| name | test-hardening |
| description | Use when Playwright end-to-end tests are flaky, timing-sensitive, or need stress validation under CPU and parallel load before merge. |
| metadata | {"author":"Klaster1"} |
Test Hardening (Strict Flow)
Outcome
Produce reliable Playwright tests under stress without weakening correctness.
When to Use
- Intermittent pass/fail behavior across repeated runs.
- Screenshot tests that fail only under load.
- Timeouts that appear after increasing workers or CPU pressure.
- Migration phases where old assumptions no longer hold.
Hard Rules
- Do not change assertions just to make a failing run pass.
- Do not loosen screenshot tolerances unless a rendering-only root cause is proven.
- Do not keep stress instrumentation in baseline test config.
- Any temporary hardening harness must be reverted before completion.
- A fix is valid only when behavior is still checked at the same product-level intent.
- Do not run hardening in Docker or any containerized test environment.
Required Inputs
- Target scope: one test, one fixture, or full suite.
- Stress profile: CPU throttle x6, repeat each 100, workers 12.
- Playwright execution flag: use
-x to stop on first failure.
- Execution target: host only.
Strict Procedure
- Define scope and create one tracking item per test case.
- Enable stress profile with temporary instrumentation only on host execution.
- Run the specified scope under instrumentation with
-x to establish the pre-fix baseline.
- Run one test case at a time under the same instrumentation until completion.
- If the case fails, classify failure before changing code.
- Fix root cause, rerun the same case under the same instrumentation to 100/100, then mark tracking item complete.
- Continue until every case in scope is complete.
- Remove temporary instrumentation and restore baseline config.
- Run baseline suite in normal mode only after rollback to ensure no stress-only changes leaked.
- Report outcomes with exact pass counts and remaining risks.
Failure Classification
- Visual mismatch:
- Confirm deterministic UI readiness first (dialog visible, fonts ready, stable hover/focus state).
- Keep strict snapshots unless root cause proves non-product rendering noise.
- Timeout:
- Identify whether timeout is actionability, navigation, assertion wait, or test budget.
- Fix the blocking condition (state readiness, selector stability, state transition), not by masking checks.
- Timing assertion drift:
- Preserve intent. If requirement is exact text, keep exact text.
- If product requirement is threshold behavior, encode threshold behavior explicitly and document rationale.
- Data persistence race:
- Assert intermediate committed state before reload or route changes.
Decision Gates
- Did the fix preserve original user-facing behavior checks?
- If no, reject and redesign.
- Did the updated test pass 100/100 under stress for that exact case?

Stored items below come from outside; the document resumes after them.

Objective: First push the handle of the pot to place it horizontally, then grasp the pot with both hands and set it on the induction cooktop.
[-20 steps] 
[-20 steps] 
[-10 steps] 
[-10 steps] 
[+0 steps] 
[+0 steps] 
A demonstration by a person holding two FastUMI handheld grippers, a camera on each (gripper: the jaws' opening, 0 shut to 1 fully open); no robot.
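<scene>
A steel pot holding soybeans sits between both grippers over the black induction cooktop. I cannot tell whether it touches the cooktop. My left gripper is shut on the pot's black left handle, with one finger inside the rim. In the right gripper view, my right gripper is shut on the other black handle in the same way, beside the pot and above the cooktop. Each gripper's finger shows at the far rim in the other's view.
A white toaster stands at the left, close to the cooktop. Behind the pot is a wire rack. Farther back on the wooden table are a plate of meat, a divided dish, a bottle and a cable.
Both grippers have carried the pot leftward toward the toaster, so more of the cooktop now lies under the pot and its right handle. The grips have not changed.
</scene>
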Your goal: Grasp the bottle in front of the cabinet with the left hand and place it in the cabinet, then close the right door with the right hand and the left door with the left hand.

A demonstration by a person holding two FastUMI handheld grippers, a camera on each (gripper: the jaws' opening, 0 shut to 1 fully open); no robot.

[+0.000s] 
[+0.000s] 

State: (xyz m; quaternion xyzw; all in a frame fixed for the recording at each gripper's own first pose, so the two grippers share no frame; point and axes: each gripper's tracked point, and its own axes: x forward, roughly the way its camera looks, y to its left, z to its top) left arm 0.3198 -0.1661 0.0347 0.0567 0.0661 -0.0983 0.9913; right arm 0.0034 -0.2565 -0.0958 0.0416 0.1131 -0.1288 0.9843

- If no, continue hardening the same case.
- After instrumentation removal, does baseline pass?
- If no, revert stress-specific changes and rework.
Completion Checklist
- All scoped tests have individual tracking items marked complete.
- Each test reached 100/100 under the stress profile.
- Baseline run passes after instrumentation removal.
- No temporary stress fixture or config remains in committed diff.
- Assertions still represent product behavior, not machine timing artifacts.
Reporting Template
- Scope:
- Stress profile used:
- Fail-fast mode (
-x) used:
- Per-test result:
- Root causes found:
- Durable fixes applied:
- Temporary changes removed:
- Baseline verification result:
- Residual risks:
Example Prompts
- Harden the tasks fixture using this strict flow and one tracker item per test.
- Run strict hardening for this single flaky screenshot test and report root cause.
- Apply this flow to the full e2e suite and summarize failures by class.